Alex, becoming more concerned for Lindsay, begins to tail her around the city – he confronts Lindsay at the grave of her Father, her hair tied up in pig tails, dressed in girlish clothes, dancing In front of the headstone like a Dionysian worshipper. Hysteric at the intrusion, Lindsay runs off and Alex (a fool for love) indulges Lindsay’s neurosis, not knowing the true extent of her trauma. After she avoids a dinner date with his parents, Alex trails Lindsay to the mortuary where he finds her starkers and straddling the dead corpse of a man surrounded by the necrophiles. Alex is gutted, both figuratively and literally. His corpse is dragged off and Lindsay – psychological bow finally broken– is sent into a delirious psychosis and this is where the complete mythology of Lindsay’s Elektra complex is finally revealed in a kaleidoscopic series of images. Her Father, a gun, a shot, her father bloody and dead with Lyndsay holding the gun. Whether or not the act was a consciously meditated act of retribution on Lindsay’s behalf remains unclear, but the wracking guilt, the psychosexual trauma and powerful image of the dead patriarch remains the primary locus of control in Lindsay’s psychopathology. Lindsay’s transgressive acts of sex and depravity transcend the psychosexual need, instead become powerful acts of symbolic repetition and processing, a way of ‘working through’ the overwhelming guilt of patricide. The climax of the film sees Lindsay murder cult leader Fred – who has been raking the flesh of dead Alex with his nails in the bed of their own home. Lindsay, driven over the edge and in full psychosis, climbs into bed with mutilated Alex, pulling the sheets over them both, finally consummating the union of husband and wife in revolting parody.
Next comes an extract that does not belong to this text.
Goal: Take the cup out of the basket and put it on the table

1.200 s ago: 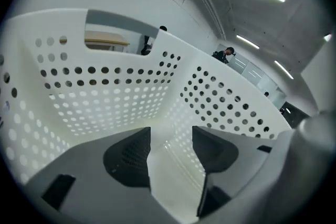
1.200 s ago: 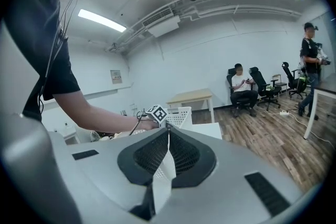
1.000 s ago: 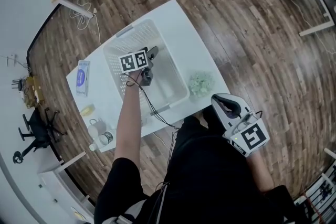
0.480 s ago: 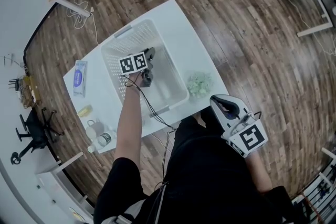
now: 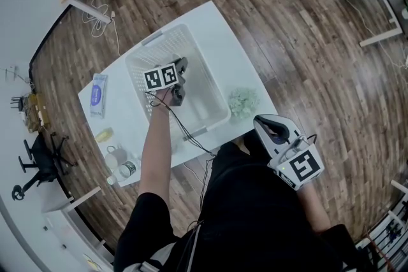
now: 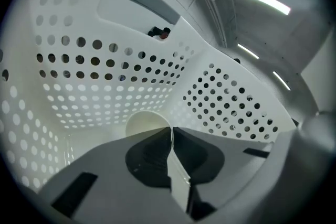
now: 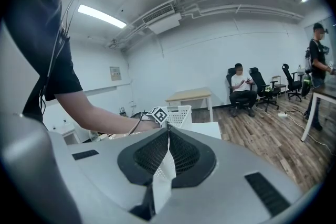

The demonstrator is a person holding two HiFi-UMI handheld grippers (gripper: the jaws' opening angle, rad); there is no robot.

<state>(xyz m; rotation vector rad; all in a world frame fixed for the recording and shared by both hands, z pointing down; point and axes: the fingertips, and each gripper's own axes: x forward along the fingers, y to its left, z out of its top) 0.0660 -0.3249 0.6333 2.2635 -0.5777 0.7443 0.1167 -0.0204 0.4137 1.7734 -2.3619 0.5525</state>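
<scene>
My left gripper (image 5: 182, 67) reaches down into the white perforated basket (image 5: 217, 113) on the white table (image 5: 226, 41). In the left gripper view a white cup (image 6: 148, 123) sits deep in the basket (image 6: 94, 76), just past the tips. The left gripper (image 6: 171, 129) has just been closing and now stands shut, with the cup's thin wall pinched between its pads. The head view hides the cup behind the gripper. My right gripper (image 5: 274, 130) hangs shut and empty off the table's near right corner, close to my body; the right gripper (image 7: 168, 127) points level toward the table.
A pale green bundle (image 5: 244, 100) lies right of the basket. A blue-and-white pack (image 5: 98, 91), a yellow item (image 5: 105, 134) and small containers (image 5: 118, 159) sit at the table's left end. A cable trails from my left hand. People sit on chairs (image 7: 242, 89) beyond a wooden table (image 7: 191, 96).
</scene>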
This is no happy ending, and like many films on 42nd street, ‘Deadly’ caters to the nihilism of the era. There is no hope to strive for, no revelation or psychological retribution for doomed Lindsay, the cycle of abuse comes full circle in her mind, devouring the last piece of her as she succumbs to madness. 

 What makes deadly a unique film is that it taps into the vulnerability behind sexual perversity that cannot be full reconciled by the person it drives – for what is a human being if not an entity driven by impulse and sexuality. Our very identities are inextricably linked into the excitation of imagery, fetishism and ritual, with the bodies these images possess being powerful and dangerous archetypes of human destruction. Father/Mother - Cartesian figments of our morality and the locus of experience. Our parents instil in us law, control and guiding principles of abidance that allow us to operate in society with relative stability. Lindsay is a woman unable to move past the trauma of sexual assault by the father, a thing she clearly equates with concepts of purity and love. Her obsessive desire to lie with the dead is a way to expunge guilt - all the while stunting the limits of her psychological growth by isolating in increasingly hostile fantasy. 
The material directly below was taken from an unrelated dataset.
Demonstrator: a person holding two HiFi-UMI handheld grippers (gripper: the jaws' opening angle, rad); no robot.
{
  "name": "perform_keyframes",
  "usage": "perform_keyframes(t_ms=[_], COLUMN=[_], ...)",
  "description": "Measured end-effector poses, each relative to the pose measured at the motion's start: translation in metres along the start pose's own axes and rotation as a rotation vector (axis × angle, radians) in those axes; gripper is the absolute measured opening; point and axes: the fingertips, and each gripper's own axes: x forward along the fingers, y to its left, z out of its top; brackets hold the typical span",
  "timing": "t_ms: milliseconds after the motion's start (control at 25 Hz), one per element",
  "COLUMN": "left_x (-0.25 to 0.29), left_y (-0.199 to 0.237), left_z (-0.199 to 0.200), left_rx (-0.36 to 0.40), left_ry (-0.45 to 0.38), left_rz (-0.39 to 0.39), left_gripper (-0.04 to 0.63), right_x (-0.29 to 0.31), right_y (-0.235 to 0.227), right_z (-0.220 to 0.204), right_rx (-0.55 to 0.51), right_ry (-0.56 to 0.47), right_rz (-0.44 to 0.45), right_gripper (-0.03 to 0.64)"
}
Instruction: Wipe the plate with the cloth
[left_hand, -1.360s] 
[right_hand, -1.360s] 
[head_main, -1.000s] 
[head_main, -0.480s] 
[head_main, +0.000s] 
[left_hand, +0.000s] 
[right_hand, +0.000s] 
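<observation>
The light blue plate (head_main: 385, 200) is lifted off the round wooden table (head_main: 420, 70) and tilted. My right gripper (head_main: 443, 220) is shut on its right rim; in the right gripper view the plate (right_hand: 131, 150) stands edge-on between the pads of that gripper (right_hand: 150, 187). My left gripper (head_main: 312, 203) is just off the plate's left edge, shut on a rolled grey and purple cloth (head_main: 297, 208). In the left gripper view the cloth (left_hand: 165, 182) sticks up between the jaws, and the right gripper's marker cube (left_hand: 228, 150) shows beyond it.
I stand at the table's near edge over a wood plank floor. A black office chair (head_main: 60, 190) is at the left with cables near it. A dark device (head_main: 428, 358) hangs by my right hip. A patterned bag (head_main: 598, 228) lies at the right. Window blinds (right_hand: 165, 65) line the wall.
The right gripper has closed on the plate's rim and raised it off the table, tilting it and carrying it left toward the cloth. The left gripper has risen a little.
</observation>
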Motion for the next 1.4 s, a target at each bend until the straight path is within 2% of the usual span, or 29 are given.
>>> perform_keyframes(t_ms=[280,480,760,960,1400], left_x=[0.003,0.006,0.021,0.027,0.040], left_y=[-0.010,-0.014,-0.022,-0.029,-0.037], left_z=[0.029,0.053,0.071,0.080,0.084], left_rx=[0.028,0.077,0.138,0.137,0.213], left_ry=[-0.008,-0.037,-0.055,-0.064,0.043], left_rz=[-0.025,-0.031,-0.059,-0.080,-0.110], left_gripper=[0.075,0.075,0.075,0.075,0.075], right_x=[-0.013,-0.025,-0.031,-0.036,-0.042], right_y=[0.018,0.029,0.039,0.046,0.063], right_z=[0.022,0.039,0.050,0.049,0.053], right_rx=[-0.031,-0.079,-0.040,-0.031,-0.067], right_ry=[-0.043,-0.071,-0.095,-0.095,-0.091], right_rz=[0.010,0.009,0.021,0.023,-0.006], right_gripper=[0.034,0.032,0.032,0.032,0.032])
‘Love Me Deadly’ fell into obscurity right out of the gate, with only a 4-day cinematic run on the deuce and its profits smashed by pioneering hard-core porno, ‘Deep Throat’, which was released the same week and unluckily, just across the street from ‘Love Me Deadly'. ‘Deadly’ however, holds a special place in my heart as a film that embodies one of many gems to be found and explored from the exploitation craze that permeated the 70s and 80s. Grimmey, unrelenting and offensive aside, films like ‘Deadly’ still have the ability to shock through the raw portrayal of violence and decadence that most contemporary films would shy away from. I would recommend ‘Love Me Deadly' to only the most hardened horror fans, and event then prepare for nausea and aberrant thrills like only the primal rush a 42nd street film can give you.